If you wish to move forward with the current data, you need to remove c_000000311451 from the scaffold_stats.tsv file.

cedwardson4 commented 6 years ago

Hi, I'm just getting back to this problem. I'm still getting the error after exploring some things as described below.

First, these bins were from 10 samples, 5 depths in a lake, total sample coassembly. 1) Realized that spades never actually finished correctly and that might have been part of the issue? 2) Next, I used a per-depth assembly to bin with metabat2. Still getting zero coverage on a large number of contigs. Realized I assembled with a fastq file that has a different file name than the individual read fastq files (probably because I cat-ted them, but I can't find the original file to verify) 3) bwa mem defaults to edit distance of 0.04, whereas refinem uses 0.02. I tried 0.04 and still got zero coverage contigs. 4) All of the contigs that have zero coverage are smaller than 2500, which was the minimum contig size for my binning with metabat2.

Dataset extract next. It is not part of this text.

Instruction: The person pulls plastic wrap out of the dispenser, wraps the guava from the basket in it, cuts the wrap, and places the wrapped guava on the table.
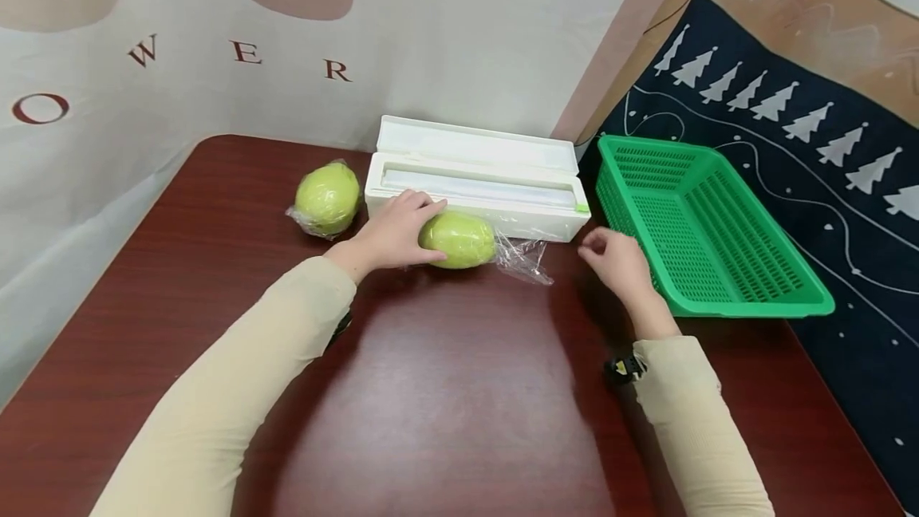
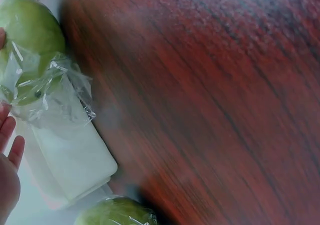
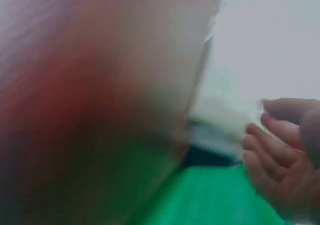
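A round green fruit (image 1: 465, 241) in clear plastic film lies in front of a white cling film box (image 1: 549, 226). My left hand (image 1: 399, 231) holds its left end, fingers over the top and thumb along the near side. Loose film (image 1: 522, 259) trails from the fruit's right end, and more crinkled film (image 2: 65, 85) sticks out at the other end in the left wrist view. My right hand (image 1: 616, 260) hovers between this film and the green basket, fingers loosely bent with nothing in them. In the blurred right wrist view its fingers (image 3: 270, 150) are relaxed.
Another film-wrapped green fruit (image 1: 327, 199) sits left of the box. The box's lid (image 1: 474, 142) stands raised at the back, showing a film roll (image 1: 481, 186) inside. A green plastic basket (image 1: 747, 309) stands at the right on the dark red table (image 1: 445, 405).
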`<action>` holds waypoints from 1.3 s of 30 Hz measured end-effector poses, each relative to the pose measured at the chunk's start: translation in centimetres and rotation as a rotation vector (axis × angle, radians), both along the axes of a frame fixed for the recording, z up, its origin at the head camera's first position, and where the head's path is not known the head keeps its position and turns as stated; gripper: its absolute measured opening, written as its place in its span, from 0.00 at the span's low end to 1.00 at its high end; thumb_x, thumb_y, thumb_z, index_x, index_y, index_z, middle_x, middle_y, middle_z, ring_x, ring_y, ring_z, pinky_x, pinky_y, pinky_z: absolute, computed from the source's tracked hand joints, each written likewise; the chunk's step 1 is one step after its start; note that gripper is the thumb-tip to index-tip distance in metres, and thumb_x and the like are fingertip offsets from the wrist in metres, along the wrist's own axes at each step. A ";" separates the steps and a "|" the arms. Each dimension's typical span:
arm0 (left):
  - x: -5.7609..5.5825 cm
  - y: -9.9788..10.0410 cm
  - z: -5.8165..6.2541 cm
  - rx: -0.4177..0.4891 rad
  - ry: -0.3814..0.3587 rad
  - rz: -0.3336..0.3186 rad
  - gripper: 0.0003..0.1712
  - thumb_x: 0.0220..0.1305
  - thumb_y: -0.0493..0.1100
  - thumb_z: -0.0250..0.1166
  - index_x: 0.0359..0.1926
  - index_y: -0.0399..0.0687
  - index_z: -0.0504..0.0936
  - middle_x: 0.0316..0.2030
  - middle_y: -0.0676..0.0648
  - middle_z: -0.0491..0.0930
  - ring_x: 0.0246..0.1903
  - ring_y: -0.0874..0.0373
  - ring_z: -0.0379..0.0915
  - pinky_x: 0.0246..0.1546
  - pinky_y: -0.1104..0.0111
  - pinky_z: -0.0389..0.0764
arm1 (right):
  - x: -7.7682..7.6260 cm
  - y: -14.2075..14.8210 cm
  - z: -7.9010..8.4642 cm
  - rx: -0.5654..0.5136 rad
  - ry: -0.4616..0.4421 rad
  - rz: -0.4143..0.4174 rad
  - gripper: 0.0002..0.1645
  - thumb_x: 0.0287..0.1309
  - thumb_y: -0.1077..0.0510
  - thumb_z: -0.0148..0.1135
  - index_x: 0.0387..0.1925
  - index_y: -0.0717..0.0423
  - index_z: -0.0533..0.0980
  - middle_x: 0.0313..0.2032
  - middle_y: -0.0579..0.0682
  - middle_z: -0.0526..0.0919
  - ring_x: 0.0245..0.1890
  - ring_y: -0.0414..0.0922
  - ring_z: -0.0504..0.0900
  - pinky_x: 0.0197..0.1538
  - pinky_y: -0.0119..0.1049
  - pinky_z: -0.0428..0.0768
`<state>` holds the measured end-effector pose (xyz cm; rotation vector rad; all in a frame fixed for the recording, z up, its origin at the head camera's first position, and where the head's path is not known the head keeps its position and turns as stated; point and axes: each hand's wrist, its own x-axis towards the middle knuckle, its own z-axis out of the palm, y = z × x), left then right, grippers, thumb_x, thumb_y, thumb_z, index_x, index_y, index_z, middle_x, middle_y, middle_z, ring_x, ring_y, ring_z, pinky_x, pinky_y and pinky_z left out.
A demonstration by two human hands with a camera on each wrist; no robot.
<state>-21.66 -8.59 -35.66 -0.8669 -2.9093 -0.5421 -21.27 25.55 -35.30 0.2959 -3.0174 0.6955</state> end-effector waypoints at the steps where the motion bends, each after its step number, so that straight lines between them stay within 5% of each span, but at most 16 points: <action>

1,2,3 may not be relevant, but 4 is - the bottom line is that for calculating "bin outliers" which is what I want to do, I don't need coverage for these contigs because they aren't in any bins.

donovan-h-parks commented 6 years ago

Hi. Can I consider this issue closed? It appears the zero coverage contigs are real and not an issue of RefineM. If you wish to use RefineM, you will need to remove all zero coverage contigs from any files provided to the program.

cedwardson4 commented 6 years ago

OK. Thanks!

cedwardson4 commented 6 years ago

Reopening this issue, but also this is sort of a follow up to #11. After removing the zero-coverage contigs, remapping, and recalculating scaffold stats, as well as removing single contig bins (as suggested in #11), I was getting a new stats.py error:

prob = _betai(0.5*df, 0.5, df/(df+t_squared)) FloatingPointError: invalid value encountered in double_scalars

After looking around in the code and trying to figure things out, I came across this scipy issue. Which seemed relevant (I'm using two BAM files, so I manually changed the stats.py code to the fix mentioned in the issue. Now, I get an error: File "/usr/local/lib/python2.7/dist-packages/refinem/outliers.py", line 390, in outlier_info corr_r, _corr_p = pearsonr(gs.median_coverage, stats.coverage) File "/usr/local/lib/python2.7/dist-packages/scipy/stats/stats.py", line 3010, in pearsonr r = r_num / r_den FloatingPointError: invalid value encountered in double_scalars

I'm struggling to figure this one out, so I'm not sure what is going on here, but I'm also wondering if this pearson calculation is necessary for my data, as on the front page you state the only the "mean absolute error criteria is used"?

donovan-h-parks commented 6 years ago

Can you confirm you are using the latest version of RefineM? If you can send me a simple example that produces this problem I can take a look. Ideally, a single genome and the exact RefineM commands you ran that result in the issue.

SagesWang commented 6 years ago

Hi, I have encountered the same issue. But after I filtered out the contigs whose Genome Id is "unbinned" or "bin.unbinned", this issue was gone. The command I used to do the filtering is as follow: cat scaffold_stats.tsv | awk -F"\t" '{if($2!="unbinned" && $2!="bin.unbinned") print $0}' >scaffold_stats_filter.tsv Hope this information will help you!